In Ikeja Disco, fixed charge has been reduced by 17per cent from N899.50 to N750; while in Ibadan Disco, it has been reduced by 20 per cent from N781.13 to N624.95.
This reduction in fixed charge is one of the many positive actions that NERC has taken in recent times in its efforts to be more responsive to the needs of consumers, while at the same time ensuring that the power sector is strengthened for better service delivery.
It is expected that with the reduction of fixed charges, the distribution companies will be moved to improve supply so as to be able to recoup their investments through energy charge. This depends on the consumer having electricity to consume.
Remember that we have earlier directed that any consumer that has not received continuous or cumulative electricity supply for a period of 15 days in a month will not pay fixed charge and this order took effect from May 1, 2014.
We also need to achieve a balance. So, this minor review also introduces a slight increase in energy charge only for R2 customers and only in certain distribution companies. This minor increase will create additional layer of incentive.
However, consumers need not worry about the slight increase in energy charge for five obvious reasons.
First, the increase is so slight that the removal and reduction of fixed charge compensates for it.
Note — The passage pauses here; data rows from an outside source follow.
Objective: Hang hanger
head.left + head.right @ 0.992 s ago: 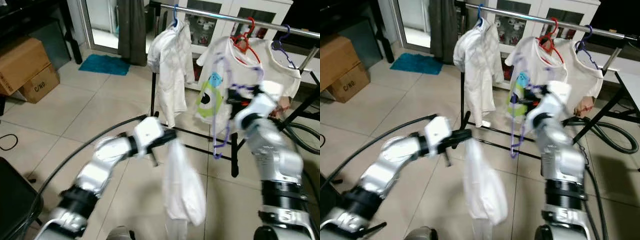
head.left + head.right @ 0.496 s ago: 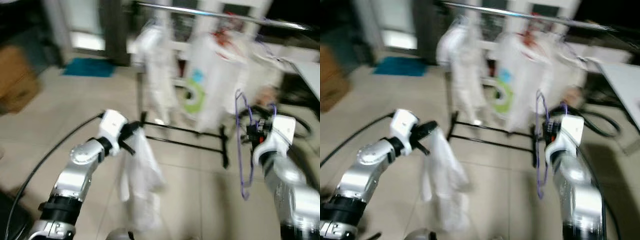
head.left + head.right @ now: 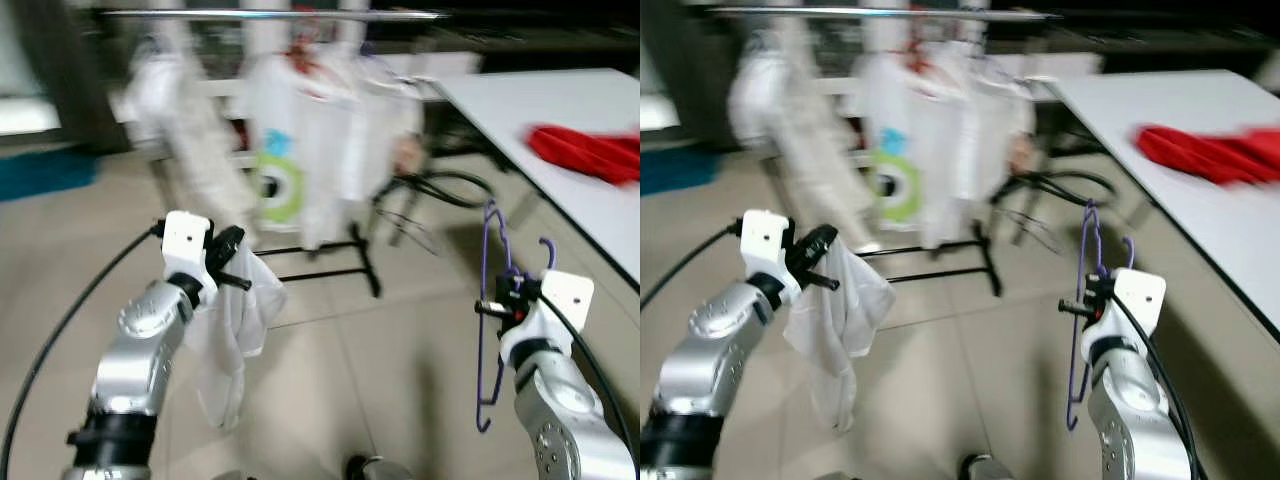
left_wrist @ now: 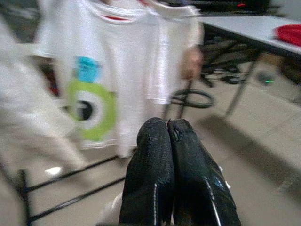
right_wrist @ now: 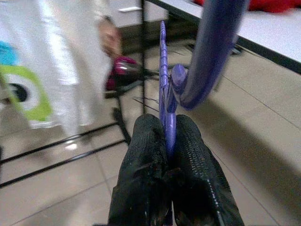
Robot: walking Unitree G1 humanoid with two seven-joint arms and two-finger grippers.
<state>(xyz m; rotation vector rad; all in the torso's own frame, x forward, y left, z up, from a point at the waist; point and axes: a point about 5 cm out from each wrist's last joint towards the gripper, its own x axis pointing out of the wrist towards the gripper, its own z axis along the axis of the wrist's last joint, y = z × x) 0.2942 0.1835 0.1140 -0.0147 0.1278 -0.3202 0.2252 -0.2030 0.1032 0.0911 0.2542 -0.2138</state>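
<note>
Pinching a purple hanger (image 3: 487, 320) between its closed black fingers (image 5: 192, 155), the right hand (image 3: 497, 307) holds it upright out in front of the robot, hook uppermost, well apart from the clothes rail (image 3: 270, 15). The left hand (image 3: 228, 258) has its fingers (image 4: 157, 174) pressed together on a white garment (image 3: 228, 335) that hangs limp below it over the tiled floor (image 3: 350, 340). Behind both arms, white shirts hang on the rail, one with a green one-eyed figure (image 3: 277, 187) printed on it. To the robot's right stands a white surface (image 3: 560, 190) with a red cloth (image 3: 585, 152) lying on it.

Compared with a second ago, the whole scene has swung: the rack now sits farther off and toward the left, and the white surface has come into sight. The hanger, which was up beside the hung shirts, is now away from them, lower and out to the right. The left hand keeps the same grip on the garment
</note>
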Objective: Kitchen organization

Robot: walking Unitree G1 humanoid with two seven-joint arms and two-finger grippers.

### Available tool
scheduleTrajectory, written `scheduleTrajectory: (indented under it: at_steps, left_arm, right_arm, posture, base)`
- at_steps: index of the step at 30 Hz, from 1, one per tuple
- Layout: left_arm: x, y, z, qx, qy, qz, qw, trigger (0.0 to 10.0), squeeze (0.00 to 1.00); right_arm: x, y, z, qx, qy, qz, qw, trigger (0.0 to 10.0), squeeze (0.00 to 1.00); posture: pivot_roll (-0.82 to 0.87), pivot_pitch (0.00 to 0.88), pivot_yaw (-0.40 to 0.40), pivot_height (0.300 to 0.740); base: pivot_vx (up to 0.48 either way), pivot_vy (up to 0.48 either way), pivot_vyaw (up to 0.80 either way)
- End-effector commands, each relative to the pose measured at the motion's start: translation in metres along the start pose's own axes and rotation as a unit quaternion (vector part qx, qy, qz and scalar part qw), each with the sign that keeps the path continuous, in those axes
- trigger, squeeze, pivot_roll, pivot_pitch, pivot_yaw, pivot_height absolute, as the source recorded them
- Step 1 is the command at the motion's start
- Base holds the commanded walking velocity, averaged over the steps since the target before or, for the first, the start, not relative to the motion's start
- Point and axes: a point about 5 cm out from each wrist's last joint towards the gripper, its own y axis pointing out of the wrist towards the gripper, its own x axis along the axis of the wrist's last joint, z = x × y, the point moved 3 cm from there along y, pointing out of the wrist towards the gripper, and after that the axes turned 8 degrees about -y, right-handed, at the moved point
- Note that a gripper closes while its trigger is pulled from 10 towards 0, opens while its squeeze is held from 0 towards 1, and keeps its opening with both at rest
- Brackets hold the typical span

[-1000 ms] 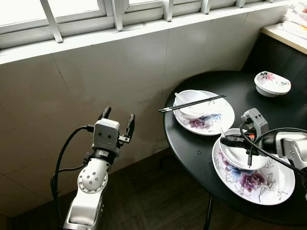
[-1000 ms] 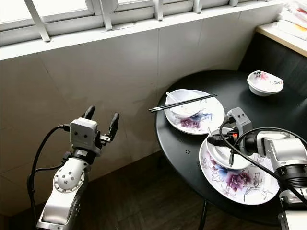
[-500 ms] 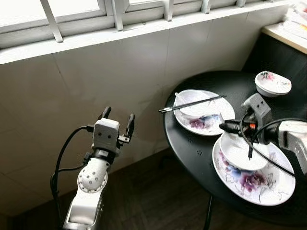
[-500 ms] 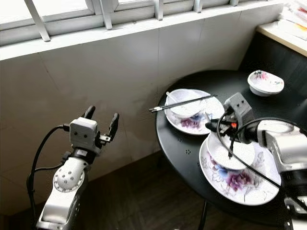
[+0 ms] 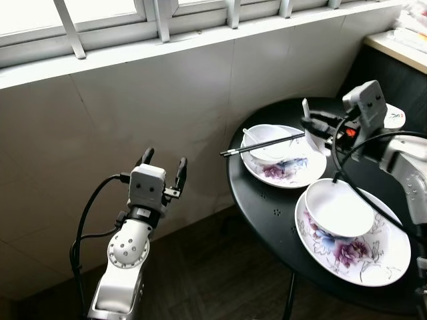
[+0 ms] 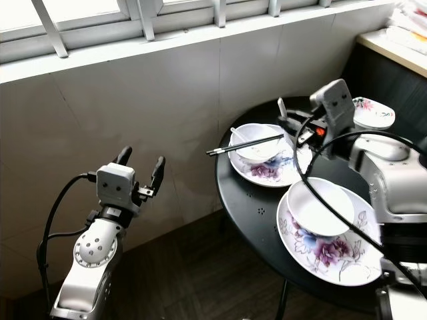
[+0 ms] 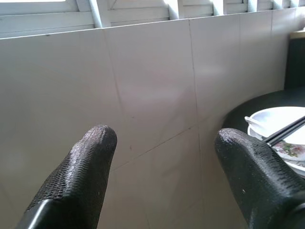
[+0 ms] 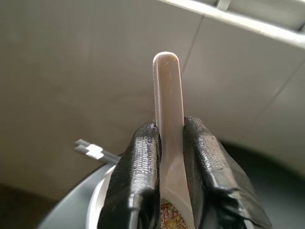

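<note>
R gripper up over the table w/ a white spoon pinched between its fingers.

Judging step: clearing cutlery into one dish. Spoon's carried above the round black table, approx 12 o'clock of the near bowl on its floral plate, heading toward the far bowl at 10 o'clock, where chopsticks lie across the rim beside a 2nd spoon. Spoon's long axis runs straight out along the fingers, handle tip leading, pointing at the tiled wall. Next move prob needs a tilt down, then release over that bowl w/o knocking the chopsticks. L gripper idles off-table at 9 o'clock, fingers spread, nothing in them.
</note>
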Motion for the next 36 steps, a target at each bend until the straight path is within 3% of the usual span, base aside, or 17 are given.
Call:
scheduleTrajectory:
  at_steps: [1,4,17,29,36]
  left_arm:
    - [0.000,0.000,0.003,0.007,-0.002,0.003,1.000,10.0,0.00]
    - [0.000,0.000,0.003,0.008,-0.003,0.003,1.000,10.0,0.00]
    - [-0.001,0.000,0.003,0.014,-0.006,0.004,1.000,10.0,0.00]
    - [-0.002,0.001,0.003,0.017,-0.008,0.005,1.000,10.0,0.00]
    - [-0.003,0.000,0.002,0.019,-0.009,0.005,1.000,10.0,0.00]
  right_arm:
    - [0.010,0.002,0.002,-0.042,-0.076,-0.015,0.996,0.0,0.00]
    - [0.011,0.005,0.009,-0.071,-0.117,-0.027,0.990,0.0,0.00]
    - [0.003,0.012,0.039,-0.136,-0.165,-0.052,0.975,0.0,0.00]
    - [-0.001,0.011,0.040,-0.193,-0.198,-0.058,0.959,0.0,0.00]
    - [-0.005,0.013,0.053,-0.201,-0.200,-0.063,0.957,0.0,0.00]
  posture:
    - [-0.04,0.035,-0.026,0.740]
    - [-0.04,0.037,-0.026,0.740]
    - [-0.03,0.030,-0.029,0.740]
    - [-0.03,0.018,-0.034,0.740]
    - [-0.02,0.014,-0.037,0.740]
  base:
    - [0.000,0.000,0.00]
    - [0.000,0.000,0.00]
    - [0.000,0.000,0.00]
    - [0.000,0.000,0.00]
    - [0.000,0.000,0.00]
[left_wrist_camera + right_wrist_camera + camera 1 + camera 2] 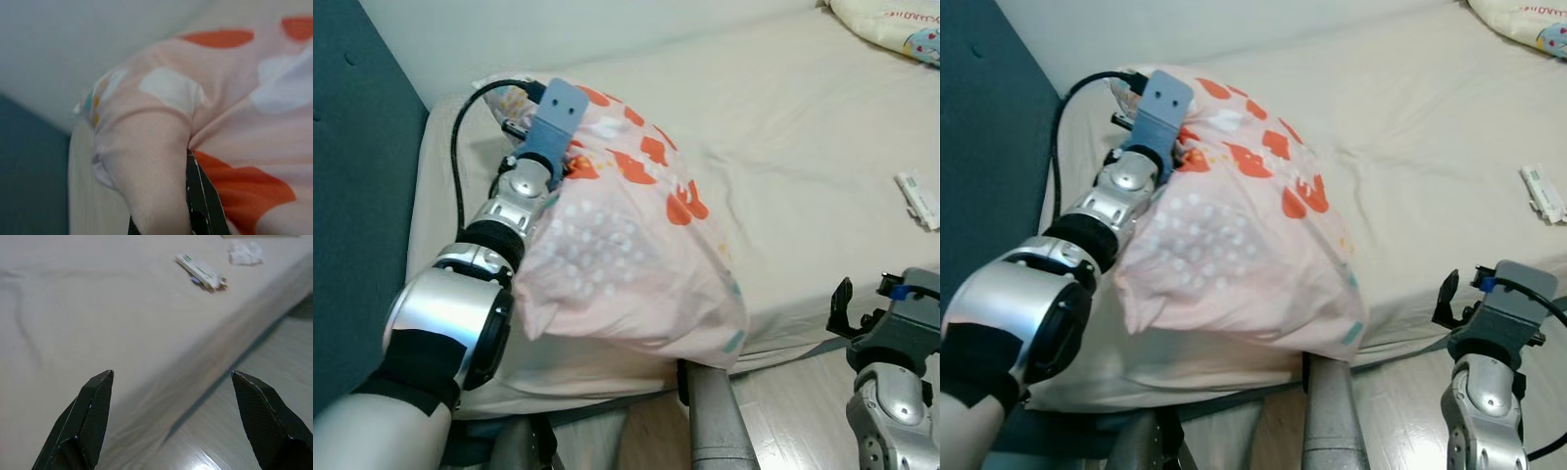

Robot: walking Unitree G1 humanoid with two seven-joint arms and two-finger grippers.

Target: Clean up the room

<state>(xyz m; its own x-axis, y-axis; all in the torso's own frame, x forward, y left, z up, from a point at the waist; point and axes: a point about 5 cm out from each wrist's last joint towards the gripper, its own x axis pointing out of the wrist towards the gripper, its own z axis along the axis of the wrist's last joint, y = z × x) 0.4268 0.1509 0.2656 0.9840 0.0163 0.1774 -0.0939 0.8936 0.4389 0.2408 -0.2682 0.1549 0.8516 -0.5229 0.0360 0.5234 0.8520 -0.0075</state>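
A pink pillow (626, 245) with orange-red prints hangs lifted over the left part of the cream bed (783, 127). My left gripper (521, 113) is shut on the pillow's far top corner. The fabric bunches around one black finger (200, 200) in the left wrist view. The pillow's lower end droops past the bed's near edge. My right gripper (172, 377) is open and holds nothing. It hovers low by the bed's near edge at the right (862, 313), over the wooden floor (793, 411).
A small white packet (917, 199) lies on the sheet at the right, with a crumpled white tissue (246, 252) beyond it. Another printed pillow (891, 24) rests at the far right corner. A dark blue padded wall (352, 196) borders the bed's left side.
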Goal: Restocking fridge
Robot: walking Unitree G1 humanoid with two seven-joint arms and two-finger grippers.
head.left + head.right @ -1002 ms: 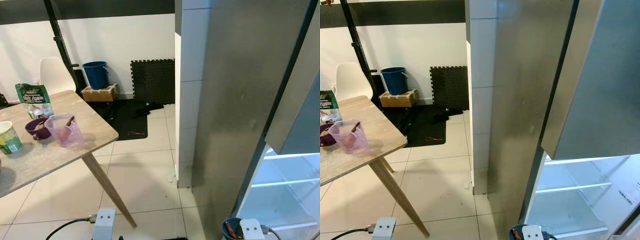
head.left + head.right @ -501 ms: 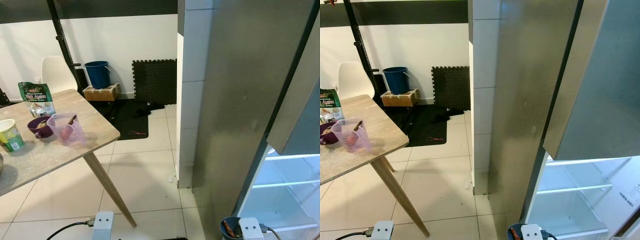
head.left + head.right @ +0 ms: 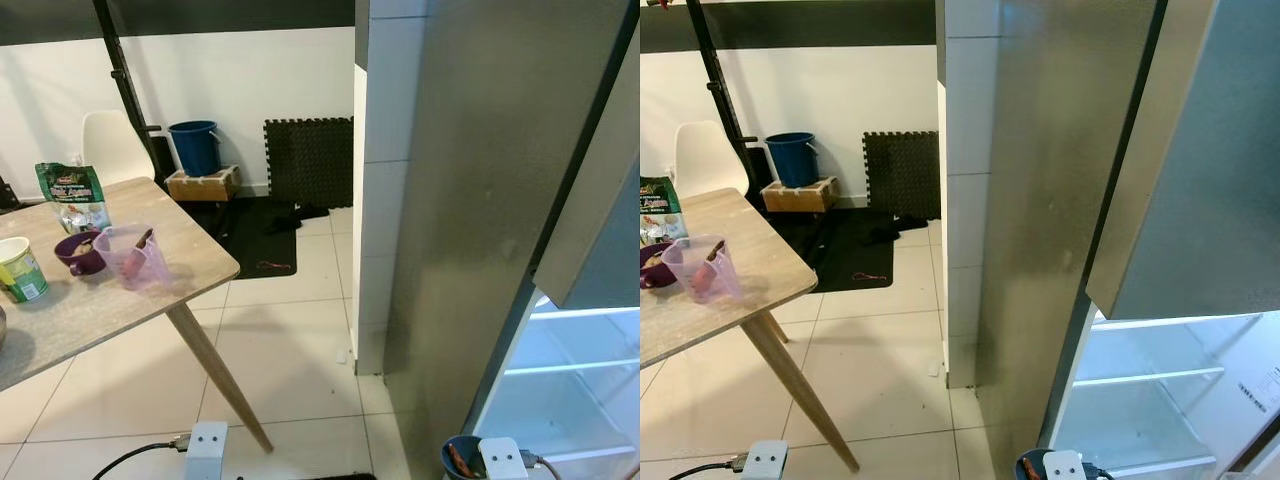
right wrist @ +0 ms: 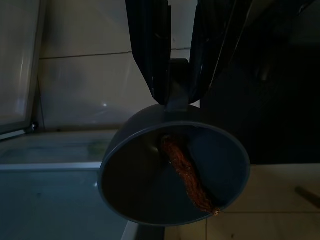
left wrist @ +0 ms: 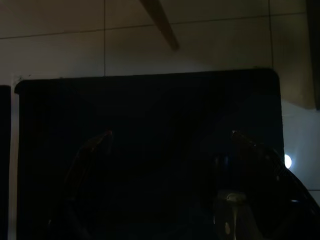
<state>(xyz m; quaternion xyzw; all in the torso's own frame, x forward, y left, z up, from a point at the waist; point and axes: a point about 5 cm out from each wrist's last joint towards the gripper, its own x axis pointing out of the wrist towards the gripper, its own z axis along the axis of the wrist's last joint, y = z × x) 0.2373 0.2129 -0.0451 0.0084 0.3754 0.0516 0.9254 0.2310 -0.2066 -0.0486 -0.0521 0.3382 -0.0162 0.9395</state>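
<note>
Currently the right gripper [image 4: 172, 92] is clamped on the handle of a blue cup [image 4: 172, 172] carrying a reddish sausage-like piece [image 4: 187, 175], level with the fridge's [image 3: 1160, 400] open lower compartment just beside it; tilting risks spilling, and the shelf edge [image 3: 1145, 377] could catch the rim.

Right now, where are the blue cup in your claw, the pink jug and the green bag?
Blue cup [image 4: 150, 195]: right wrist view, on its inner wall.
Pink jug [image 3: 135, 262]: left eye view, on its side.
Green bag [image 3: 72, 190]: left eye view, on its front.
</note>
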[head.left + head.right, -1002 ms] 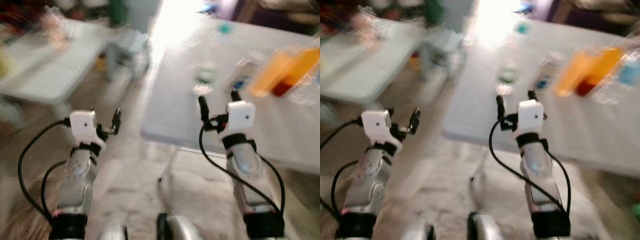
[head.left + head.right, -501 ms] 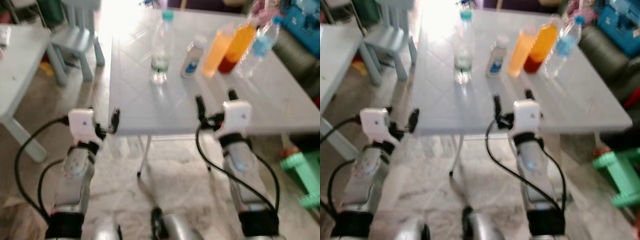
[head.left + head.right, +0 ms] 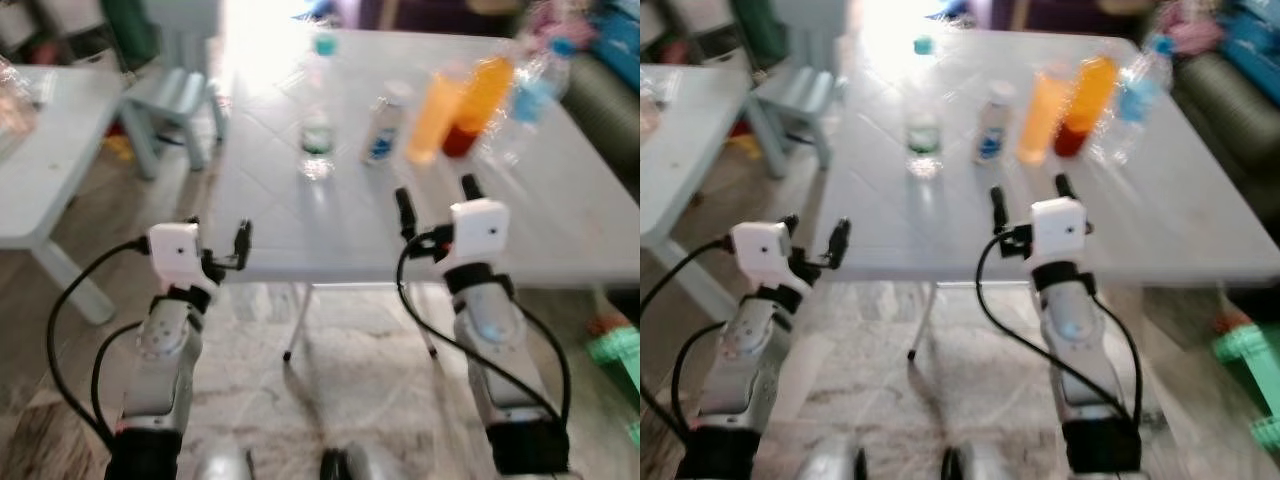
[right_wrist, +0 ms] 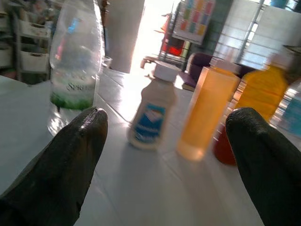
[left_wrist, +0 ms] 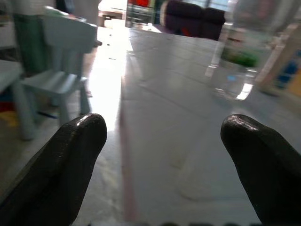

For this reason, many of the affected consumers will not even be paying more for electricity at the end of the day.
The second reason is that the slight increase is not for everyone but only for the R2 class of consumers. The implication is that it does not affect the Nigerian masses in R1 class.
Third, it is not even all R2 customers that are affected but only R2 customers in certain areas. For instance, in Ikeja Electricity Distribution Company, both the fixed charge and energy charge were reduced. So, it affects only few Nigerians.
The fourth reason why consumers need not to worry is that the slight increase will help increase the supply of electricity. The minor review will also help to incentivise consumers to be more rational about consumption because they will pay only what they consume.